Susceptibility-weighted imaging at high-performance 0.5T magnetic resonance imaging system: Protocol considerations and experimental results.

作者信息

Qiu Yueqi, Bai Haoran, Chen Hao, Zhao Yue, Luo Hai, Wu Ziyue, Zhang Zhiyong

机构信息

School of Biomedical Engineering, Shanghai Jiao Tong University, Shanghai, China.

Institute of Medical Robotics, Shanghai Jiao Tong University, Shanghai, China.

出版信息

Front Neurosci. 2022 Oct 12;16:999240. doi: 10.3389/fnins.2022.999240. eCollection 2022.

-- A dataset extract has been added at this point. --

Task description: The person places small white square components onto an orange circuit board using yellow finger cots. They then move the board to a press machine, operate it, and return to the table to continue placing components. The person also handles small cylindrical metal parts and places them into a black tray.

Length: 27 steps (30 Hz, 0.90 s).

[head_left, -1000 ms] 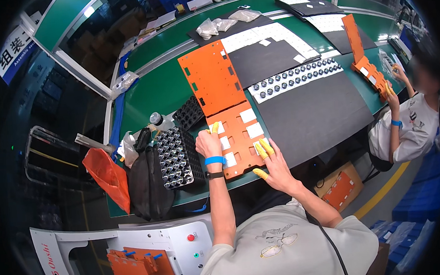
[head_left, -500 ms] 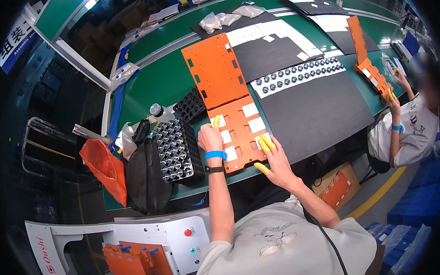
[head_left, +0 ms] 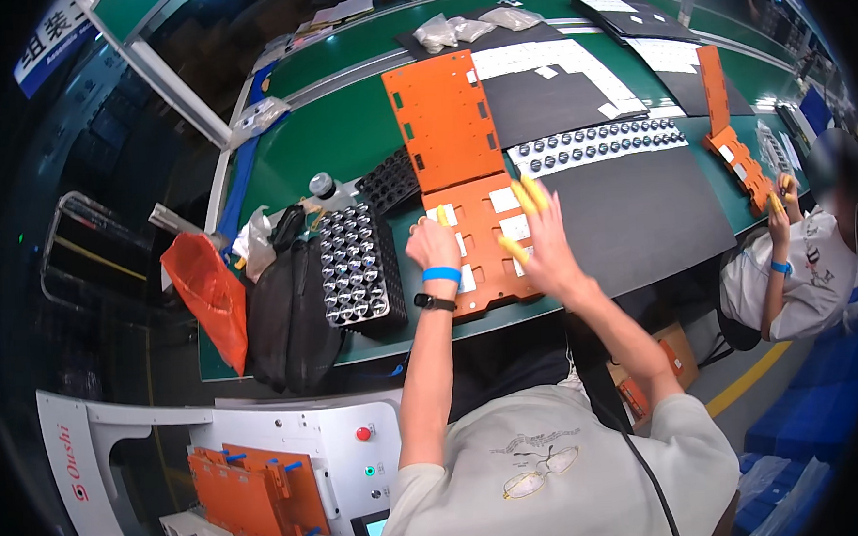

DOI:10.3389/fnins.2022.999240
PMID:36312037
原文链接:https://pmc.ncbi.nlm.nih.gov/articles/PMC9597077/
Abstract

The high-performance low-field magnetic resonance imaging (MRI) system, equipped with modern hardware and contemporary imaging capabilities, has garnered interest within the MRI community in recent years. It has also been proven to have unique advantages over high-field MRI in both physical and cost aspects. However, for susceptibility weighted imaging (SWI), the low signal-to-noise ratio and the long echo time inherent at low field hinder the SWI from being applied to clinical applications. This work optimized the imaging protocol to select suitable parameters such as the values of time of echo (TE), repetition time (TR), and the flip angle (FA) of the RF pulse according to the signal simulations for low-field SWI. To improve the signal-to-noise ratio (SNR) performance, averaging multi-echo magnitude images and BM4D phase denoising were proposed. A comparison of the SWI in 0.5T and 1.5T was carried out, demonstrating the capability to identify magnetic susceptibility differences between variable tissues, especially, the blood veins. This would open the possibility to extend SWI applications in the high-performance low field MRI.

摘要

配备现代硬件和当代成像能力的高性能低场磁共振成像(MRI)系统近年来在MRI领域引起了关注。在物理和成本方面,它也被证明比高场MRI具有独特优势。然而,对于磁敏感加权成像(SWI),低场固有的低信噪比和长回波时间阻碍了SWI应用于临床。这项工作根据低场SWI的信号模拟优化了成像协议,以选择合适的参数,如回波时间(TE)、重复时间(TR)和射频脉冲的翻转角(FA)。为了提高信噪比(SNR)性能,提出了对多回波幅度图像进行平均和BM4D相位去噪的方法。对0.5T和1.5T的SWI进行了比较,证明了识别不同组织间磁敏感性差异的能力,特别是静脉。这将为在高性能低场MRI中扩展SWI应用开辟可能性。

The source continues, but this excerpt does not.